Animais em confinamento e o aquecimento global

O aquecimento global pode ter consequências negativas sobre a criação de animais em confinamento, como porcos e galinhas. Ao elevar as temperaturas, poderá levar ao estresse dos animais pelo calor, com efeitos sobre a saúde e o bem-estar. O excesso de calor pode levar, por exemplo, a uma menor conversão alimentar ou menor postura de ovos, refletindo em perdas econômicas para o produtor.

Estudo produzido pela Universidade de Viena investigou a melhor alternativa tecnológica para a refrigeração de animais em confinamento. Foram avaliados três sistemas de refrigeração comumente adotados, e que também constituem opções para o ar-condicionado residencial. Dois dos sistemas utilizam a evaporação direta ou indireta de água. O terceiro usa a terra como elemento regulador a temperatura do ar.

Para os três sistemas, o estudo mediu o nível de estresse térmico dos animais, a partir de um índice de temperatura e umidade. Os resultados mostraram que, além de menores custos de investimento, o sistema que utiliza a terra para regular a temperatura foi o mais eficiente. 

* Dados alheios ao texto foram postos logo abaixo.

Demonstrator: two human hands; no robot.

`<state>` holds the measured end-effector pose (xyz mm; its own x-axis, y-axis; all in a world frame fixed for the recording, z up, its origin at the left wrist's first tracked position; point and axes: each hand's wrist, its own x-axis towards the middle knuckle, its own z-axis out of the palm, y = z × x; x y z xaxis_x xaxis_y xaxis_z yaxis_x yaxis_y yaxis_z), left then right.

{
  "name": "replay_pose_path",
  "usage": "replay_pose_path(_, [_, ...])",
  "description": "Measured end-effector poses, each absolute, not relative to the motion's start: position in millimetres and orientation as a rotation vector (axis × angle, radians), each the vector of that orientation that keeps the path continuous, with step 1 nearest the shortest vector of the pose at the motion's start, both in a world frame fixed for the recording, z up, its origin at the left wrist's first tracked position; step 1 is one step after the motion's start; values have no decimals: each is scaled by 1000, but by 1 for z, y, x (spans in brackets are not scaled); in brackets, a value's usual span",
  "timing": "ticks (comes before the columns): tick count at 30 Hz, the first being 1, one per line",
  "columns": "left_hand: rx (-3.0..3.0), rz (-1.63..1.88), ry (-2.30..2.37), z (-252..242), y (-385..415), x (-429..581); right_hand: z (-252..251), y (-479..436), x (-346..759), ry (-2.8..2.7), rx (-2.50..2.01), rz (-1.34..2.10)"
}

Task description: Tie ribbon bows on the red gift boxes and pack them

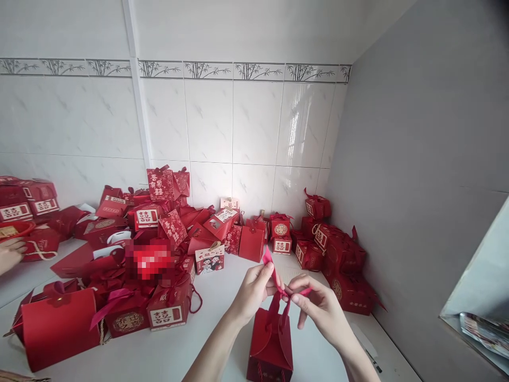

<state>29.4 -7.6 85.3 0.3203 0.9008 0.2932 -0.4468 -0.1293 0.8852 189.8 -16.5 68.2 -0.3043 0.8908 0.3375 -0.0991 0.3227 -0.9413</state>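
A dark red gift box [271, 347] stands upright on the white table in front of me, its curved top flaps folded together. A pinkish-red ribbon [281, 291] comes up from its top and crosses in a knot or loop. My left hand [256, 284] pinches one part of the ribbon between thumb and fingers, and a free end sticks up above the thumb. On the other side, my right hand [312, 302] pinches the ribbon's other part close to the crossing. Both hands are just above the box; the fingers partly hide the knot.
Many red gift boxes are heaped to the left, with a large red box [59, 329] in front. More boxes [345, 265] are stacked along the right wall. Another person's hand [11, 253] is at a red bowl [18, 229] on the far left. A pen [375, 363] lies right.
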Motion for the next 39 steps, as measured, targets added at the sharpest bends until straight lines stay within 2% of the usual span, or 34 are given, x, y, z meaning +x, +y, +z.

Esse sistema funciona como uma adega. O ar externo flui por tubos com comprimento de aproximadamente 40 metros, enterrados no solo a uma profundidade de aproximadamente 2 metros. No verão, a terra é mais fria do que a atmosfera, resfriando o ar que passa pelos tubos. No inverno, a terra é mais quente, exercendo o efeito contrário.

Produtores de animais em cativeiro tem de se adaptar às novas condições introduzidas pelas mudanças climáticas. Isso inclui a refrigeração de edifícios onde fica a criação, a fim de se garantir o bem-estar dos animais.